監督:リチャード・リンクレイター
出演:エラー・コルトレーン、パトリシア・アークエット、イーサン・ホーク、ローレライ・リンクレイター、リビー・ヴィラーリ、マルコ・ペレッラ、ブラッド・ホーキンス、ゾーイ・グラハム、チャーリー・セクストン、ジミー・ハワード 、アンドリュー・ヴィジャレアル、イライジャ・スミス、ニック・クラウス、トム・マクテイグ、スティーヴン・チェスター・プリンス、エヴィー・トンプソン、ジェニファー・グリフィン、タマラ・ジョレイン、テイラー・ウィーヴァー、ライアン・パワー
原題:Boyhood
制作:アメリカ/2014
URL:http://6sainoboku.jp
場所:新宿武蔵野館
12年ものあいだ同じ俳優、子役を使って、彼らの肉体的成長とともにストーリーを同時進行で進めて行く方法は誰もが考えつきそうだけれど、でも、そのコストや俳優の拘束期間を考えたら今まで誰もが手を付けなかった事だとおもう。それをリチャード・リンクレイターが『6才のボクが、大人になるまで。』で実現させてしまった。その冒険心が素晴らしい。

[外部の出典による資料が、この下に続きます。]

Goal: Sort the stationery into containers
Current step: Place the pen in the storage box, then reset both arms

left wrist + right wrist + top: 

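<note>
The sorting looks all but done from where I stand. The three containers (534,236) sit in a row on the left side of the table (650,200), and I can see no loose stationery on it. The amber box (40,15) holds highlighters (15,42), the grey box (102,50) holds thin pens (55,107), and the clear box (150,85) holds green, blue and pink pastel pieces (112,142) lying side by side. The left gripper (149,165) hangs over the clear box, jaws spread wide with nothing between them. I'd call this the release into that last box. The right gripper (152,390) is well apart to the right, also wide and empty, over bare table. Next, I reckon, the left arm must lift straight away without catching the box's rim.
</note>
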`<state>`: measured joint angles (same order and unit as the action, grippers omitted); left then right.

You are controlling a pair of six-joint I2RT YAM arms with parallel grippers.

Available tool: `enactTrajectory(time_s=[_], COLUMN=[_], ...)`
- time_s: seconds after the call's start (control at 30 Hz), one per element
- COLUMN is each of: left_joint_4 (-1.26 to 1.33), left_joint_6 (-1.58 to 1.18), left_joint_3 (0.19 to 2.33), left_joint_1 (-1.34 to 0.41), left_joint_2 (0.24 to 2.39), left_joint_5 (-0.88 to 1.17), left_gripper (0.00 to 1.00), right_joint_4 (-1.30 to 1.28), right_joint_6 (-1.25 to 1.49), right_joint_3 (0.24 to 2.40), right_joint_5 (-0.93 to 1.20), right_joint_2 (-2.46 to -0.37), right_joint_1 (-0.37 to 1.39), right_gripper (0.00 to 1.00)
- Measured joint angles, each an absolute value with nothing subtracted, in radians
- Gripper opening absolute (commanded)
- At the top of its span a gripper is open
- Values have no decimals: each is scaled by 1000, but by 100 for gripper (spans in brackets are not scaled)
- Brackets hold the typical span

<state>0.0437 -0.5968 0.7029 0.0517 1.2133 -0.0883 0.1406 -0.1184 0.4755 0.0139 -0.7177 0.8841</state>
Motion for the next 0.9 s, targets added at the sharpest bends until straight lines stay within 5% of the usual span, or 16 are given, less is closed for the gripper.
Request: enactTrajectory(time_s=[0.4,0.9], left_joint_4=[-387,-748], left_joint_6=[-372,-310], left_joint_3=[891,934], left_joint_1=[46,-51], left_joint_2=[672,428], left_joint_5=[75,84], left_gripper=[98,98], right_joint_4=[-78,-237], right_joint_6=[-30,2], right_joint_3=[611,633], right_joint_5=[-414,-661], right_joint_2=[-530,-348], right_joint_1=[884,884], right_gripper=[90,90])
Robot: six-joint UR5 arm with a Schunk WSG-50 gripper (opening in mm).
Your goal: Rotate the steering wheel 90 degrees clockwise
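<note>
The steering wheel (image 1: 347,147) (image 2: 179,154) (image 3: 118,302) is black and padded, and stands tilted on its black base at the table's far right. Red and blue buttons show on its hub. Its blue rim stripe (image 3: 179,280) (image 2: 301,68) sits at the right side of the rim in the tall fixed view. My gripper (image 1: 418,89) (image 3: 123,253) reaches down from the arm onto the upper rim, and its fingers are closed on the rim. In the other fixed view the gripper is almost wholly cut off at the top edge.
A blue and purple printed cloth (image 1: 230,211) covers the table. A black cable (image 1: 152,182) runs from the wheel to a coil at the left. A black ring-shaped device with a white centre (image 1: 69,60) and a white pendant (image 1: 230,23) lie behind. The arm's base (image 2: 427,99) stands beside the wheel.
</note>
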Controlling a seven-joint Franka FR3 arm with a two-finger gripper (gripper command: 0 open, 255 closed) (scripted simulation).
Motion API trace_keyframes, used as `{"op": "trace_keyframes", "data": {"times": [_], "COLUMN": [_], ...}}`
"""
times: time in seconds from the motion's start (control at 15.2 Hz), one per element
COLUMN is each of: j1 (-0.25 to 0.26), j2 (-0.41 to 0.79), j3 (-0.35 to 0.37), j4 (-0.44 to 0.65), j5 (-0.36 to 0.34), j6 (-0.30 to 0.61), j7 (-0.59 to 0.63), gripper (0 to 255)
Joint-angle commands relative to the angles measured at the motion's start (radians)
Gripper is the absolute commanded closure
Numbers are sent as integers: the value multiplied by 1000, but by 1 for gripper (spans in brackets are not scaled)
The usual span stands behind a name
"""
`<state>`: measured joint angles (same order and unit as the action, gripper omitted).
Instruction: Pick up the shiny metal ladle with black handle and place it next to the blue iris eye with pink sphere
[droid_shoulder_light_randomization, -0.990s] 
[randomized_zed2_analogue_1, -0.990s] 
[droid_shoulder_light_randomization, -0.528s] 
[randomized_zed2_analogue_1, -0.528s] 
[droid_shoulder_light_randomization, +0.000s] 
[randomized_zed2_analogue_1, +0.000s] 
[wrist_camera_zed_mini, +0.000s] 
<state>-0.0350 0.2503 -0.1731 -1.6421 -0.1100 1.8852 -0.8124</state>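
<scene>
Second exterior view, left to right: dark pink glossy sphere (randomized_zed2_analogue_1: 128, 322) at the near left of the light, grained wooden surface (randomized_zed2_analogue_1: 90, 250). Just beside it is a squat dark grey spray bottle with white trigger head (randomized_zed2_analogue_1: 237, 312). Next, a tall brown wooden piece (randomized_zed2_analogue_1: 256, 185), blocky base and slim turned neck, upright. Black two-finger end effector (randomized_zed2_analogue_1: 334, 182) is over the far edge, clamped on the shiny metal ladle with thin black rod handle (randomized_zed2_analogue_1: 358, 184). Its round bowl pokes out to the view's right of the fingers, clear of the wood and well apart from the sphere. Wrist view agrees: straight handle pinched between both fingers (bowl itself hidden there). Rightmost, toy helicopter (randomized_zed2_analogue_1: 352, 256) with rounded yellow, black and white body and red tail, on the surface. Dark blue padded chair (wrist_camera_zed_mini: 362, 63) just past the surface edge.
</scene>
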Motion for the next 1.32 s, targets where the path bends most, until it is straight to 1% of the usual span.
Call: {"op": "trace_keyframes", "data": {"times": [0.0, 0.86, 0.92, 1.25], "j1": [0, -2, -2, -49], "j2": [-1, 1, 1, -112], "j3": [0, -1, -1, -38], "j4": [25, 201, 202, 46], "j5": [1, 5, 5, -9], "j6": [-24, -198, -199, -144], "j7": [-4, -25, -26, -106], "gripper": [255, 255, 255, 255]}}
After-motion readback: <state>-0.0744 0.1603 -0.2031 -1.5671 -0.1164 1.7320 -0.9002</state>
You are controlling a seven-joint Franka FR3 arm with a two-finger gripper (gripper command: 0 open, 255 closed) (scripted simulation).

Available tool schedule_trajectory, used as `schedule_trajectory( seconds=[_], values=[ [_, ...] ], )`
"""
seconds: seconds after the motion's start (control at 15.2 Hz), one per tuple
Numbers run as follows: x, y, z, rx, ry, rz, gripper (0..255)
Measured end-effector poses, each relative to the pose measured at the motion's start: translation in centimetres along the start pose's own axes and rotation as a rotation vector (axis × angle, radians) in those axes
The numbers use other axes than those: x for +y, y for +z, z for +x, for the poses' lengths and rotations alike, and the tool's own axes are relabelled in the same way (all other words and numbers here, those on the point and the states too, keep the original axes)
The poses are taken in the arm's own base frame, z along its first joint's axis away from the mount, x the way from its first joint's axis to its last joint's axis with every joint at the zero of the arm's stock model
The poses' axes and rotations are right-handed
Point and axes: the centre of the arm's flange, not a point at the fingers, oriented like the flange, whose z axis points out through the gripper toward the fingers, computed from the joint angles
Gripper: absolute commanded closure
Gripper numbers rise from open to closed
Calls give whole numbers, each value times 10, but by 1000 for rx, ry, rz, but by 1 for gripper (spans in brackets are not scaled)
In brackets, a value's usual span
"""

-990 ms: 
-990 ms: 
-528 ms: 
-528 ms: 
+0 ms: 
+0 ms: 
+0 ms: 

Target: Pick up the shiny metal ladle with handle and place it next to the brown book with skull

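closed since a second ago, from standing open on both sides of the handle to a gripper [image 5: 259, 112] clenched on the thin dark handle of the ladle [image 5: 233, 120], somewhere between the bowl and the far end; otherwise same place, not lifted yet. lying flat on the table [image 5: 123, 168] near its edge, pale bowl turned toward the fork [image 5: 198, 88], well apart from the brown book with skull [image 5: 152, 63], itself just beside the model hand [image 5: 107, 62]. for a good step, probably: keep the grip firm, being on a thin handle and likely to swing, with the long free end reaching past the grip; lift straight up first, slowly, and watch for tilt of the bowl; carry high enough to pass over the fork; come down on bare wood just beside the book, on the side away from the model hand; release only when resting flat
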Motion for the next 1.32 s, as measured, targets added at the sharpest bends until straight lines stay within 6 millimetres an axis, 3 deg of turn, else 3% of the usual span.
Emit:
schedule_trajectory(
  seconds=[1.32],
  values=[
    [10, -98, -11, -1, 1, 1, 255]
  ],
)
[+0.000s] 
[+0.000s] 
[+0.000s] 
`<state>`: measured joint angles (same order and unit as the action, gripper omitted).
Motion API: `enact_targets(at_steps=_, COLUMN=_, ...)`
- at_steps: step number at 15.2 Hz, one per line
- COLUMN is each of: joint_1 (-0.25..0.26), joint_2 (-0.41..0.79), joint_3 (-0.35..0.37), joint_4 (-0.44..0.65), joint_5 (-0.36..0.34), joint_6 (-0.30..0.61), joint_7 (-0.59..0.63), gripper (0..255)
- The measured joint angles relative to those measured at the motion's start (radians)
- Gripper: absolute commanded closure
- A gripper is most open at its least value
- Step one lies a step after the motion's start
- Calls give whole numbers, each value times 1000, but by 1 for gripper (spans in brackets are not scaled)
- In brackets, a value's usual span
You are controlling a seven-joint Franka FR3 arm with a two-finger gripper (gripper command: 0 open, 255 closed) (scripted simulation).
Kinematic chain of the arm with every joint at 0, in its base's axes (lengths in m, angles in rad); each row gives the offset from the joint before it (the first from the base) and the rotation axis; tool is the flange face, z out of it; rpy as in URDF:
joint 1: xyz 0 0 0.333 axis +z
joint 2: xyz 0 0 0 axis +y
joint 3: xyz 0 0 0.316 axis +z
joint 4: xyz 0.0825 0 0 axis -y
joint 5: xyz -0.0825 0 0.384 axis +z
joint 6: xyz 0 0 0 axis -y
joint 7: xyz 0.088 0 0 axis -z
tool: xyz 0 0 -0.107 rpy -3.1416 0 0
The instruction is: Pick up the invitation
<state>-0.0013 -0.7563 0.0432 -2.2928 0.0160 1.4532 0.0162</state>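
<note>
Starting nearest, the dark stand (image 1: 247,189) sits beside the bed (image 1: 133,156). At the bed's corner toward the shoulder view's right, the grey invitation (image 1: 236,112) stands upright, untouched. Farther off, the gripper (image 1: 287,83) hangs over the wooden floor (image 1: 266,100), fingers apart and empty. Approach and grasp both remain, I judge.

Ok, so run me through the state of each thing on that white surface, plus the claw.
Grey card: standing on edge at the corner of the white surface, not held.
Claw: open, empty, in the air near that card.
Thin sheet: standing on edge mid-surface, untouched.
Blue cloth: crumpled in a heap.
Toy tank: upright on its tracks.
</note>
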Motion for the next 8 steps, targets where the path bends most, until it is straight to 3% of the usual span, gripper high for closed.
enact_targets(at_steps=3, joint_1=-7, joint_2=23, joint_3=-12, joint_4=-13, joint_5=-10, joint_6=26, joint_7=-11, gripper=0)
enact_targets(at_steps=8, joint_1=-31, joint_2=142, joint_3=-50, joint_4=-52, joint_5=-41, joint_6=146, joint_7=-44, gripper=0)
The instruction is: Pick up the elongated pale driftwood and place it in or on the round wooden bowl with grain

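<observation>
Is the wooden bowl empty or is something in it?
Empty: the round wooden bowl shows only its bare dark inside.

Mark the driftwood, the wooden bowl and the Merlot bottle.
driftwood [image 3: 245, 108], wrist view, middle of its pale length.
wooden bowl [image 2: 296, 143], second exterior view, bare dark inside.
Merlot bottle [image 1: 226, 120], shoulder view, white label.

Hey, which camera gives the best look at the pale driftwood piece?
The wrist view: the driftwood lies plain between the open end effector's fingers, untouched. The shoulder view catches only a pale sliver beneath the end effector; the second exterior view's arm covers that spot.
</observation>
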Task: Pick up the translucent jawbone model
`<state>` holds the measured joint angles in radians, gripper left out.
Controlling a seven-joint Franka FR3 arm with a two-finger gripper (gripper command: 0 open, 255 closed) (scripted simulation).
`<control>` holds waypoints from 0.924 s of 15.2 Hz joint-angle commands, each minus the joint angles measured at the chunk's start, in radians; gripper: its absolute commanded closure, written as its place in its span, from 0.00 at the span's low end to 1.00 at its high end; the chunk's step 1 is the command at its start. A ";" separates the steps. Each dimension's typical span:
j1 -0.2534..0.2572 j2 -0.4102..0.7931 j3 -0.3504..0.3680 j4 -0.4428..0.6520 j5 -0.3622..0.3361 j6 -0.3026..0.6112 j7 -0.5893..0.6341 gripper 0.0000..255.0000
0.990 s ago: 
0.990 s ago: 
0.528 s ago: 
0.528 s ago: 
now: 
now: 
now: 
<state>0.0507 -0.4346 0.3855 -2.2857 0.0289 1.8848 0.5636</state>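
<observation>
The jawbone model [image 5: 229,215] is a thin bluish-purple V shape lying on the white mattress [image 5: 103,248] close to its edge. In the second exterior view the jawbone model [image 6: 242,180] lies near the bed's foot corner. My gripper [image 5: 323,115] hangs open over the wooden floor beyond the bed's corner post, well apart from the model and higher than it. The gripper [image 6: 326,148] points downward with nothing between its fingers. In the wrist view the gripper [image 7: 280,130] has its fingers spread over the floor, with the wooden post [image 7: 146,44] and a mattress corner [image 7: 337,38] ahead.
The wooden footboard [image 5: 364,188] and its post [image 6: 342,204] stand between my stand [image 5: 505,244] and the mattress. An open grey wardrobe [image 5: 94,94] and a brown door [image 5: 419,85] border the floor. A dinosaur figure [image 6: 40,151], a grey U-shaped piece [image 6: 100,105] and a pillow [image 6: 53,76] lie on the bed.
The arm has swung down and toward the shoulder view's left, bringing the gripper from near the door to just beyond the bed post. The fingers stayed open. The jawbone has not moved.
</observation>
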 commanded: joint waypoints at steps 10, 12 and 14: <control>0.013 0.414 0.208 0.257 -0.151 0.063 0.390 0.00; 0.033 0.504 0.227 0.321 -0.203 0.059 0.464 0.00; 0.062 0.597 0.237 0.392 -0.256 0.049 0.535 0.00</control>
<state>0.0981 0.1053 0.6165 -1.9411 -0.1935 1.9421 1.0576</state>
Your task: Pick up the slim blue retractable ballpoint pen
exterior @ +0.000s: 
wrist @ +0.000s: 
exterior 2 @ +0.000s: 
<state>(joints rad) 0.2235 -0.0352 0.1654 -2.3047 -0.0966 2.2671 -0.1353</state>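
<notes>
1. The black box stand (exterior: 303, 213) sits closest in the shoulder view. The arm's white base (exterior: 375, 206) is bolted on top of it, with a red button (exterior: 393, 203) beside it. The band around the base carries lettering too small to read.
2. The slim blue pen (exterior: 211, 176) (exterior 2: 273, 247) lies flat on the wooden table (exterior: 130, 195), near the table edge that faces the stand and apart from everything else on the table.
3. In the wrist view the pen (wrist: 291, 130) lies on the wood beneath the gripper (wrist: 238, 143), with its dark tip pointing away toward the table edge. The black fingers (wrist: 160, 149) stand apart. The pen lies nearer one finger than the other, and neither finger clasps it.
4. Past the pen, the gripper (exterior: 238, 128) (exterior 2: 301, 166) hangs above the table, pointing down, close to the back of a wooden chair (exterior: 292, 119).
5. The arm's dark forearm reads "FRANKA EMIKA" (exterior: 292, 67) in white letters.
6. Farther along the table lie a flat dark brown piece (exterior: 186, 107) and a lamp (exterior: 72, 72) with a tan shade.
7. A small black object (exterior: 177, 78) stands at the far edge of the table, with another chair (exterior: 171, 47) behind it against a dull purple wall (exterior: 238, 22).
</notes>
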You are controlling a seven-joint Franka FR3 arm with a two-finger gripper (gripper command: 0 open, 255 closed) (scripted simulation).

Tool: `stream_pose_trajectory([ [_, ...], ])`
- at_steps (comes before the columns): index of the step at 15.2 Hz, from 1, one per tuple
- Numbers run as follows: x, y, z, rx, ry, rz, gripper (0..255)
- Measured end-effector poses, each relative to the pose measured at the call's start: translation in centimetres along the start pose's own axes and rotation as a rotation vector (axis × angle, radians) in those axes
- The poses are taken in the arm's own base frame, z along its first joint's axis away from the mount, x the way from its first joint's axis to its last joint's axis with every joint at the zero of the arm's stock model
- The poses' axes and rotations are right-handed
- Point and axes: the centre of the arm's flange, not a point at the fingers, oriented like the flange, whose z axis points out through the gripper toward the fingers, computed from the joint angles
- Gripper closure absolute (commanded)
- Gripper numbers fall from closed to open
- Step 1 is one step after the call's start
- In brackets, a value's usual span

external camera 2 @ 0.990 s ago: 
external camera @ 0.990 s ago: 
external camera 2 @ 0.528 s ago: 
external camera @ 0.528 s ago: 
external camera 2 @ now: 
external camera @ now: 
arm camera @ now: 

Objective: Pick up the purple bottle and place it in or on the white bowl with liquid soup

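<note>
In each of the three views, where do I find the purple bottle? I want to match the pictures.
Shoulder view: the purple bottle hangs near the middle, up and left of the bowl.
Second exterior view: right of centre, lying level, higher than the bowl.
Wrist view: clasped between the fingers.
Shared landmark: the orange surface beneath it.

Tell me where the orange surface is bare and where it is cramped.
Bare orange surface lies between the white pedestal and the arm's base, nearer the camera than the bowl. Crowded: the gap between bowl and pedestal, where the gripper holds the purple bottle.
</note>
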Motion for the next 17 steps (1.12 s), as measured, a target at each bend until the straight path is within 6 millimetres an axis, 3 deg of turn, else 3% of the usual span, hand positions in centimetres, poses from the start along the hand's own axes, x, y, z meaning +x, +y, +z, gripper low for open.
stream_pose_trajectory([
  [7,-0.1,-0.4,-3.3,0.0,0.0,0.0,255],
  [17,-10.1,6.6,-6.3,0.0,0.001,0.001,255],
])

そして、そこまで苦労して作り上げた映画を実際に見てみると、ストーリーはフィクションでも肉体的な成長はノンフィクションで、まるでリアルな事が展開されているドキュメンタリー映画を見ているような感覚に陥って、まったく新しいジャンルの映画を見ているようだった。特に子役のエラー・コルトレーンやローレライ・リンクレイターが大きく成長して行く姿は、まるで自分の親戚の子の成長をポイント、ポイントで見て、わぁー、見ないうちに大きくなったねえ、と言いたくなるほどだった。彼らが成長とともに関わる小道具たち、iPod、ボンダイブルーiMac、ドラゴンボールZ、ブリトニー・スピアーズ、ハリー・ポッター、Halo、Wii Sports、Facebookなども、自分がそれに関わった時代をオーヴァーラップすることが出来て、さらにリアルさを倍増させてくれた。
イーサン・ホークやパトリシア・アークエットも、実際の子供の親としての成長、歳の取り方を見ているようで、とりわけパトリシア・アークエットは、最初のシーンの容姿が『トゥルー・ロマンス』の時とそんなに変わらなかったので、何となく今もそのような容姿のままなんじゃないかと勘違いしてしまって、それが映画を見て行くうちにどんどんと膨らんで行ってしまうので、ああ、歳月と云うものは厳しいもんだなあと痛感して行くのもドキュメンタリーっぽかった。
2時間46分の上映時間は映画としては長いけれど、ドキュメンタリー映画として見ればあたりまえの長さで、家族の一人一人が12年間に渡ってさすらう時間の中に身を置くことを考えれば決して長くなかった。最後に、ポンッ、と終わった時には、どこか寂しさを感じてしまった。